5. Contribute to Emerging Standards
The vulnerability management framework for AI is being written right now, in real-time, through the collective actions of builders, researchers, and users.
Participate:
- Share your security incidents and learnings publicly
- Contribute to efforts like OWASP's LLM Top 10
- Engage with researchers, even when their findings are uncomfortable
- Document what works and what doesn't
The companies that help shape the new framework will have a competitive advantage when it solidifies.
The Broader Implications
This isn't just about vulnerability management—it's a preview of how AI breaks many established frameworks.
We're seeing similar pattern-breaking in:
- Compliance: How do you audit a system that behaves differently every time?
- Testing: What does "test coverage" mean for emergent behavior?
- Liability: Who's responsible when an AI causes harm probabilistically?
- Quality assurance: How do you define "acceptable" for stochastic outputs?
Every framework built on deterministic assumptions is facing a reckoning.
Navigating the Transition
The vulnerability cultures we built over two decades served us well. They made software meaningfully more secure. But they were designed for a different paradigm.
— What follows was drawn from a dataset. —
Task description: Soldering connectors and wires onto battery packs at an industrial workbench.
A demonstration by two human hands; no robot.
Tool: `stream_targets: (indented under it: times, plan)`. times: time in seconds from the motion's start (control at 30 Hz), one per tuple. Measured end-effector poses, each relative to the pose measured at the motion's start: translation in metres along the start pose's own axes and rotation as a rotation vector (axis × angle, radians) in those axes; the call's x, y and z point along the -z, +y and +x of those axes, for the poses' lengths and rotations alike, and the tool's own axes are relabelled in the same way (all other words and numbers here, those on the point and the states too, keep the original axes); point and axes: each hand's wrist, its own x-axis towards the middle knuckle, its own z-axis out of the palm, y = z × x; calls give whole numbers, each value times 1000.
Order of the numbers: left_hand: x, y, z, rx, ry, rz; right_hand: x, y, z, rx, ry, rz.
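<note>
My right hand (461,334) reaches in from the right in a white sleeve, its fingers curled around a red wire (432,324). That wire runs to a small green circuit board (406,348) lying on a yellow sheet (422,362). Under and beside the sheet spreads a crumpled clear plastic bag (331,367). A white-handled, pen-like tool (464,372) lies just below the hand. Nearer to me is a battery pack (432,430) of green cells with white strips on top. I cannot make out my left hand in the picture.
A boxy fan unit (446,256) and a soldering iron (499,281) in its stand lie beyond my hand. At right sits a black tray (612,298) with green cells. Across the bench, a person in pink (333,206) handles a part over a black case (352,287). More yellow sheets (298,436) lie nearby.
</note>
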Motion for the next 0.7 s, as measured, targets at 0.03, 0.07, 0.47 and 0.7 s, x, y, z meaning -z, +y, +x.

AI isn't just incrementally different—it's categorically different. Vulnerabilities aren't bugs to be fixed; they're risks to be managed. Security isn't a state to achieve; it's a continuous process of measurement and mitigation.
For product builders, this transition period is treacherous but also opportunistic. The companies that figure out how to build and operate secure AI systems under the new paradigm will have a significant competitive advantage. Those that try to force AI into the old frameworks will face escalating security incidents and researcher backlash.
Here's what I'm doing in my own work:
Accepting uncertainty: Building systems that degrade gracefully when models behave unexpectedly, rather than assuming perfect behavior.
Measuring continuously: Instrumenting everything to understand actual attack patterns, not theoretical vulnerabilities.
Engaging openly: Treating security researchers as partners in understanding model behavior, not adversaries to be managed.
Educating stakeholders: Helping executives, users, and regulators understand the new risk landscape, even when it's uncomfortable.
Iterating rapidly: Treating security as a continuous improvement process, not a release checklist item.
The old vulnerability cultures are breaking. That's not a crisis—it's an opportunity to build something better, something designed for the reality of AI systems rather than the convenience of traditional software.
The question isn't whether the old frameworks will break. They already have. The question is what we'll build to replace them, and whether we'll do it thoughtfully or reactively.
As builders, we get to choose. Choose wisely.